For instance, the fruit of the carob or locust-tree may have been the food of John the Baptist; it is known to this day by the name of “St. John’s Bread,” and the sweet, nutritious pods are still eaten by the poorer inhabitants of Palestine. It is also more than probable that “the husks that the swine did eat,” mentioned in the parable of the Prodigal Son, were the long curved pods produced by this tree[[5]]; and it is also well known that the equal-sized, hard-shelled seeds of the carob were the original “carat” weights of the jeweller.
Thus we see how many interesting facts cluster around the name of a single Scripture tree. If a spray or leaf of any of the kinds mentioned is placed in the centre of a page, with some neatly written texts referring to interesting facts about its history and uses, we shall then have always at hand a delightful book, which will prove useful for many purposes.
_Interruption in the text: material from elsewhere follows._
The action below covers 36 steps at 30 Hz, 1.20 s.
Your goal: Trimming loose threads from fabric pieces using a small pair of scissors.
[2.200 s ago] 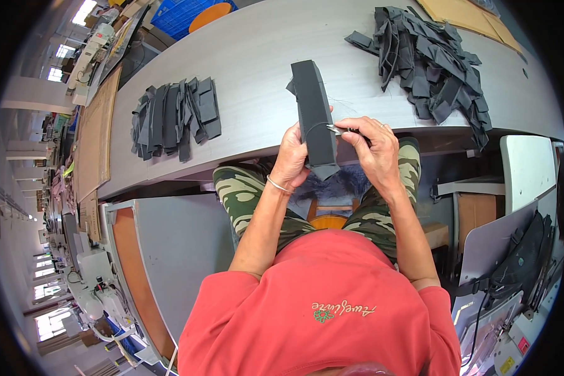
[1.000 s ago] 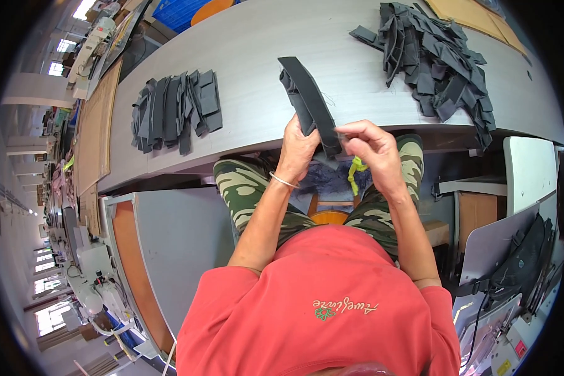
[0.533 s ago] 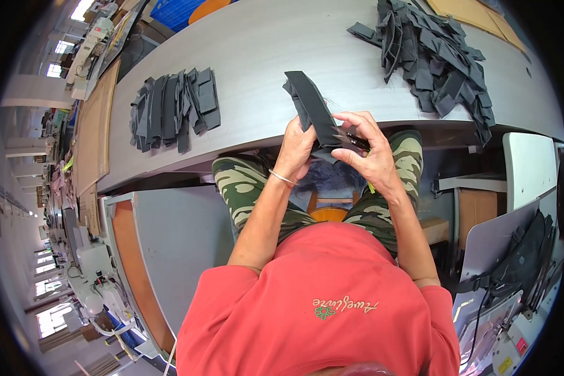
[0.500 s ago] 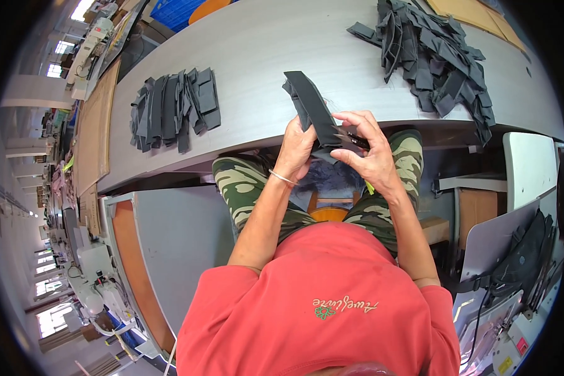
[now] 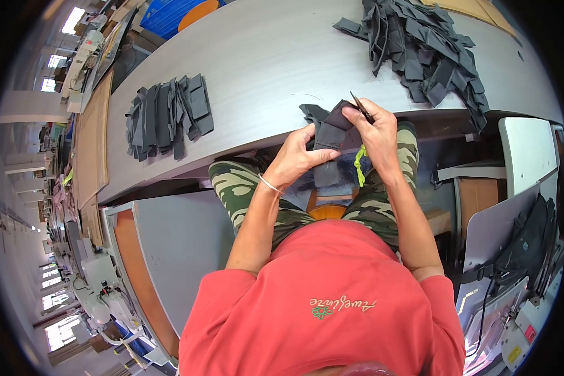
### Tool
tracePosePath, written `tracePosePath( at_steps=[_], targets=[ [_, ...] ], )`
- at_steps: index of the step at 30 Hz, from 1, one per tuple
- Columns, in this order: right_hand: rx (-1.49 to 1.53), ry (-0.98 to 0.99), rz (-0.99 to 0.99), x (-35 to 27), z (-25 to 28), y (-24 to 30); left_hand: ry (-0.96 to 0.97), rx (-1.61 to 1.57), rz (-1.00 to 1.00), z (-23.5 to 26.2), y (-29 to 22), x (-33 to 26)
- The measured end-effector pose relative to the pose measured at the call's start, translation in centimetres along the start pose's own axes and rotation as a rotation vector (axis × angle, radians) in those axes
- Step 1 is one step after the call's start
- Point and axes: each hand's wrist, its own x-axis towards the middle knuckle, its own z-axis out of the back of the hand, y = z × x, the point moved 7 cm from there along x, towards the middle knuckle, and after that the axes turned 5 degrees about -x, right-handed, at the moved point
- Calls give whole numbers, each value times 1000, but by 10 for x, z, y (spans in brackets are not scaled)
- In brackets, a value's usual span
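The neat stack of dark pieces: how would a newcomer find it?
Start at the long grey table. The neat stack lies at its left end, left of both hands. Unlike the tangled heap at the right end, its pieces lie flat in overlapping rows.

Workshop hall with a long grey bench

The bench [image 5: 263, 69] curves from nine to two o'clock. Bright windows [image 5: 59, 326] glow at seven to eight o'clock, ceiling lights [image 5: 75, 14] at eleven, a blue crate [image 5: 169, 11] at twelve, white panels [image 5: 526, 156] at three.
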Motion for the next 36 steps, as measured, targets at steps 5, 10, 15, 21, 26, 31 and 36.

It will afford plenty of subjects for conversation when we wish to make Sunday afternoon a bright and happy time for some young people, kept indoors, it may be, by wet weather. Many a sick person’s weary hours might be cheered by such a book being lent, and in endless ways it will well repay the trouble of putting it together.
A collection of seedling trees, carefully dried between sheets of blotting paper in a press or under a weight, then fastened into a blank book with strips of gummed paper, with the English and Latin names to each, and a note of the age of the seedling, will form a pleasant memento of our forest rambles, and probably may lead on to further study of the same kind.
Lemon and orange pips will grow readily in damp moss under a glass, and can be transplanted into pots of earth, so that seedling plants are attainable even by those who live in towns. I was much surprised to find that tamarind seeds taken out of the jam would grow very quickly in cocoanut fibre if kept moist and placed near a hall stove. The secret appears to be that although the tamarinds are packed in barrels, and hot sugar is poured over them, yet owing to the thickness of the seed-coat the life principle is not destroyed.